Note the last line: dlsym() found xyz@@VER_2 (not xyz@VER_3).

>> 3. There can of course be only one NAME@@VERSION definition.
> 
> Right.
> 
>> 4. The version notation NAME@VERSION denotes a "hidden" version of the
>>    symbol. Such versions are not directly accessible, but can be
>>    accessed via asm(".symver") magic.
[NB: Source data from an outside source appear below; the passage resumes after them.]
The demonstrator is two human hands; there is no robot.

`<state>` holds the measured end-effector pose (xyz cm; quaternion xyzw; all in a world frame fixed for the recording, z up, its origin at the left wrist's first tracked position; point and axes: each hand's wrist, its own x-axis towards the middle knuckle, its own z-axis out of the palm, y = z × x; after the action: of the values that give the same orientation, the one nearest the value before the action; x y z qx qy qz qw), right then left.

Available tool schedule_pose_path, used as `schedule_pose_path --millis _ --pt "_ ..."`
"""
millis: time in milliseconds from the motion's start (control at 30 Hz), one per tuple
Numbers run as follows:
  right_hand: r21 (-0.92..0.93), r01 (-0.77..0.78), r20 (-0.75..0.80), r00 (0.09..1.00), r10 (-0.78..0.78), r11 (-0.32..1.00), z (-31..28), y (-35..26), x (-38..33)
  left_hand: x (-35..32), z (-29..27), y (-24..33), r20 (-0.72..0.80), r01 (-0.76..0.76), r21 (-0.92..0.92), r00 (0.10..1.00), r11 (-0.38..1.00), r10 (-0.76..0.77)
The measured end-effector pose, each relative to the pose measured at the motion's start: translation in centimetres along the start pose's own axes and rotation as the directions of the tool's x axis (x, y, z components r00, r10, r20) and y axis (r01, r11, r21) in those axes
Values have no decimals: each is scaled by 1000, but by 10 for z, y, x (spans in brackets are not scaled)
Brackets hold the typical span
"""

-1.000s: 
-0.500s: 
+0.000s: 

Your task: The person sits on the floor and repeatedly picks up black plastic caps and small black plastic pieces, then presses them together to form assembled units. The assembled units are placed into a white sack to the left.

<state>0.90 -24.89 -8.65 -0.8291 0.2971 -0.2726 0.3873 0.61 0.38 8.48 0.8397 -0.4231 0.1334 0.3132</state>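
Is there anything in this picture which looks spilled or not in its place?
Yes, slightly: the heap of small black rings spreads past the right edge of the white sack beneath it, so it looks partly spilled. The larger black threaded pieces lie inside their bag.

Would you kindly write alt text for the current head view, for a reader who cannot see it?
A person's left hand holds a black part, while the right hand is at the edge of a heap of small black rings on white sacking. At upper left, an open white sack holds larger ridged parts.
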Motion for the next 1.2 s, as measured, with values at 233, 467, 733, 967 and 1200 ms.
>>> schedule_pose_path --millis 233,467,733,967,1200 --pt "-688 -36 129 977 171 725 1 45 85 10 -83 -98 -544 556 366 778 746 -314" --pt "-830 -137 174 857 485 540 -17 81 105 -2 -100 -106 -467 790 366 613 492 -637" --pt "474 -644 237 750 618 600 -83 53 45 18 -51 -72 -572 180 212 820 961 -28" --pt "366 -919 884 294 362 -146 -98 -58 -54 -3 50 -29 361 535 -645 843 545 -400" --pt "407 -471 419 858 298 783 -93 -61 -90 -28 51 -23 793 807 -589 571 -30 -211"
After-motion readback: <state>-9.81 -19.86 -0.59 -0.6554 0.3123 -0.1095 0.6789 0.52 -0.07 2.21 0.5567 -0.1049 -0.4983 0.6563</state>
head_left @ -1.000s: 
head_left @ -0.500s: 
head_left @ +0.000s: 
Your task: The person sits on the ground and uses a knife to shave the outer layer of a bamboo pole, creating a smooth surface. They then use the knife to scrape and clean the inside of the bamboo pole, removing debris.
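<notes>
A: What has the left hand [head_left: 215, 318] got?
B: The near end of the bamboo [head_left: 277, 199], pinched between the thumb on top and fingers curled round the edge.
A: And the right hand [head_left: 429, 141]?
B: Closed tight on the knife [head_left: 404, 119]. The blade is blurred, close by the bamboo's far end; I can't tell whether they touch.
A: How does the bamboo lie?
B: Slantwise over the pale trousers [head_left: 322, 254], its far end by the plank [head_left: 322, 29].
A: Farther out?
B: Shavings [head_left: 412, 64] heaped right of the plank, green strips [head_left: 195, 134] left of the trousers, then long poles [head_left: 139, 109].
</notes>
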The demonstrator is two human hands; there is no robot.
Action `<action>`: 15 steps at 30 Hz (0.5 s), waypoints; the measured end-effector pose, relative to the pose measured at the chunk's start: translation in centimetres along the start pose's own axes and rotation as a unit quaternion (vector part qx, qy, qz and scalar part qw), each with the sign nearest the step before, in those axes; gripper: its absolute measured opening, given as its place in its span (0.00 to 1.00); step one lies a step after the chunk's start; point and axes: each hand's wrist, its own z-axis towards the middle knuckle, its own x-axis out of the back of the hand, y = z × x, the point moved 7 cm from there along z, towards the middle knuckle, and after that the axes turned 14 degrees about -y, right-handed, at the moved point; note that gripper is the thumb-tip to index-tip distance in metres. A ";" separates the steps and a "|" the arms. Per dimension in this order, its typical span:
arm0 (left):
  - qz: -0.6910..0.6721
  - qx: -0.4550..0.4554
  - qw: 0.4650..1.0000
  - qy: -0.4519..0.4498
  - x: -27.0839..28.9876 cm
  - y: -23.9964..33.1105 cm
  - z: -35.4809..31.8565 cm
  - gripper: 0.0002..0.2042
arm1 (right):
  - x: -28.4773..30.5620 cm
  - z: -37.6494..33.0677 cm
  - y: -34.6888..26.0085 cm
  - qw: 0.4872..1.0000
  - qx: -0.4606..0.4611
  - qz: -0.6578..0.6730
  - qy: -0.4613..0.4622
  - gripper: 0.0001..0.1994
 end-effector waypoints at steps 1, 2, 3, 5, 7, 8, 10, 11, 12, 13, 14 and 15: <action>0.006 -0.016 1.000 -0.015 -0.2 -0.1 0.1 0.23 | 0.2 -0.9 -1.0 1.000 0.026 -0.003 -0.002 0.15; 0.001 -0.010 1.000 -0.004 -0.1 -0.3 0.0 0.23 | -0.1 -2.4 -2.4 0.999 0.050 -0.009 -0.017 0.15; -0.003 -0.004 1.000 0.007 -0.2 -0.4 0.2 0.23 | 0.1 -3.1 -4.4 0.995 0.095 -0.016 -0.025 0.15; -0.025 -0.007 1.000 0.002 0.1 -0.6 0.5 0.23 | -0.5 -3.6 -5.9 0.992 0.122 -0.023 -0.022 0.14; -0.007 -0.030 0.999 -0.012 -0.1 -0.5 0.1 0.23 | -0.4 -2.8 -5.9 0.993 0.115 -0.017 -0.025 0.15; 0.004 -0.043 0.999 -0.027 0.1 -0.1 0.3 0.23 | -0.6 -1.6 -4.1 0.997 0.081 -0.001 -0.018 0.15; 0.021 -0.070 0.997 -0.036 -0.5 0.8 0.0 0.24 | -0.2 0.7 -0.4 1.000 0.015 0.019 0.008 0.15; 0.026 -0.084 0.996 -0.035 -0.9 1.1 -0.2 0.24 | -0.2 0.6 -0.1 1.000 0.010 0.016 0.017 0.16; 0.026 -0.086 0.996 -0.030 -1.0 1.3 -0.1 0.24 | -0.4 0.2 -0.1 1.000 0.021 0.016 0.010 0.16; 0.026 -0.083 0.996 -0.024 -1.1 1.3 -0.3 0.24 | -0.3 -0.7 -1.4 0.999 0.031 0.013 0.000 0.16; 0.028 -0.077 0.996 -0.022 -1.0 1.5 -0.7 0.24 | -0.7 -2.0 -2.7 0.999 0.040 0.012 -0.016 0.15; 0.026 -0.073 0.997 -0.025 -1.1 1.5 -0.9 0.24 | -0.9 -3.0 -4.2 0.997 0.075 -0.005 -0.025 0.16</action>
There can be multiple "hidden"
>>    versions of a symbol.
> 
> It is hidden only to the static linker, i.e. it links against either
> unversioned or @@ versions of a symbol.

Yes.

>> 5. When resolving a reference to an unversioned symbol, NAME,
>>    in an executable that was linked against a nonsymbol-versioned
>>    library, the DL will, if it finds a symbol-versioned library
>>    in the link map use the earliest version of the symbol provided
>>    by that library.
>>
>>    I presume that this behavior exists to allow easy migration
>>    of a non-symbol-versioned application onto a system with
>>    a symbol-versioned versioned library that uses the same major
>>    version real name for the library as was formerly used by
>>    a non-symbol-versioned library. (My knowledge of this area
>>    was pretty much nonexistent at that time, but presumably this 
>>    is what was done in the transition from glibc 2.0 to glibc 2.1.)
>>    
>>    To clarify the scenario I am talking about:
>>
>>    a) We have prog.c which calls xyz() and is linked against a
>>       non-symbol-versioned libxyz.so.2.
>>
>>    b) Later, a symbol-versioned libxyz.so.2 is created that defines
>>       (for example):
>>           
>>           xyz@@VER_3
>>           xyz@VER_2
>>           xyz@VER_1
>>
>>       (Alternatively, we preload a shared library that defines
>>       these three versions of 'xyz'.)
>>
>>    c) If we run the ancient binary 'prog' which requests refers
>>       to an unversioned 'xyz', that will resolve to xyz@VER_1.
> 
> That seems correct.  The VERSYM section orders the versions by index
> (which seems to be based on ordering of the symbols in the version
> script) and the odest in that sequence seems to win for unversioned
> lookup.  For a dlsym(), the newest one wins.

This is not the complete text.